▶ Task brief
Copy the data exactly; pictures stay out of the copy.

▶ Data excerpt
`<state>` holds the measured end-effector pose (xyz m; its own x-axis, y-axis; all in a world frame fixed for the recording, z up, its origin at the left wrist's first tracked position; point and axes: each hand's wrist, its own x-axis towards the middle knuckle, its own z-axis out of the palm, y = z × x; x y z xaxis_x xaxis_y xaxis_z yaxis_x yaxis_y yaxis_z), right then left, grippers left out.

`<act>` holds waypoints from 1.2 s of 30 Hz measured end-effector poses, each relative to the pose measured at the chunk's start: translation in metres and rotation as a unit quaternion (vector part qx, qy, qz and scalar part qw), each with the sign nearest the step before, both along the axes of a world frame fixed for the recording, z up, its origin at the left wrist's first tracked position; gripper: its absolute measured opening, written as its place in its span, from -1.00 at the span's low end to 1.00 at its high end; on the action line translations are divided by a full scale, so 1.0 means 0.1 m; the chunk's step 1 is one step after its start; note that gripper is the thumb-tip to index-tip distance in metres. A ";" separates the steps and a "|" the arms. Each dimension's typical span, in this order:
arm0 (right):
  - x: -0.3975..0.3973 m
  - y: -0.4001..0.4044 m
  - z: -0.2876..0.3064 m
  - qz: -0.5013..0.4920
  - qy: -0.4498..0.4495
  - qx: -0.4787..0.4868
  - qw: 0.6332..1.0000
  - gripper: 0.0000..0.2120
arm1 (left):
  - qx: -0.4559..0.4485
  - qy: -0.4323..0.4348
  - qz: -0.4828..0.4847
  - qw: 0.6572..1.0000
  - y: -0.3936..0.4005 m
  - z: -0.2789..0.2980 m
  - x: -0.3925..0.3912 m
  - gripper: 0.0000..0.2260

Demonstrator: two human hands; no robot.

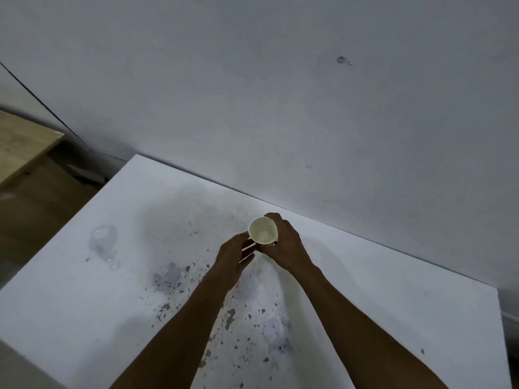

▶ Response below
`<state>` holds the measured end-effector pose (xyz m; its own x-axis, y-axis; all in a world frame fixed for the recording, z up, its origin at the left wrist's first tracked position; point and axes: each hand's wrist, its own x-axis towards the middle knuckle, its own z-axis out of the palm, y = z × x; x y z xaxis_x xaxis_y xaxis_z yaxis_x yaxis_y yaxis_z), right then left, grippers left out.

`<act>` holds waypoints from 1.2 s of 30 Hz measured end-effector poses, each relative to the pose measured at the chunk's start: translation in metres and rotation as a unit quaternion (vector part qx, qy, qz and scalar part qw), each with the sign nearest the step before, both along the axes of a world frame fixed for the recording, z up, its origin at the left wrist's first tracked position; gripper: its absolute measured opening, written as its place in its span, from -1.00 at the span's low end to 1.00 at its high end; on the action line translations are divided by a full scale, so 1.0 means 0.1 m; the chunk's step 1 is one step after its start; note that gripper is the thumb-tip to index-tip distance in metres. A ";" separates the steps and a "|" the arms. Each dimension's typical span, in this order:
arm0 (right):
  - x: -0.3975..0.3973 m
  - y: -0.4001..0.4044 m
  - z: -0.2876..0.3064 m
  - qz: -0.5013..0.4920
  - qy: -0.4498..0.4495
  - qx: -0.4787..0.4868
  - qw: 0.6332..1.0000
  - gripper: 0.0000..0.2120
arm1 (left):
  - qx: -0.4559..0.4485
  - qy: -0.4323..0.4348
  - qz: -0.4828..0.4847
  - qw: 0.6572..1.0000
  - y: -0.3936..0.4005 m
  - z: -0.2789..0.2980 m
  - x: -0.3925..0.3912 m
  - gripper: 0.0000..0.2260

Demonstrator: two human hands; no robot.

No further response is required.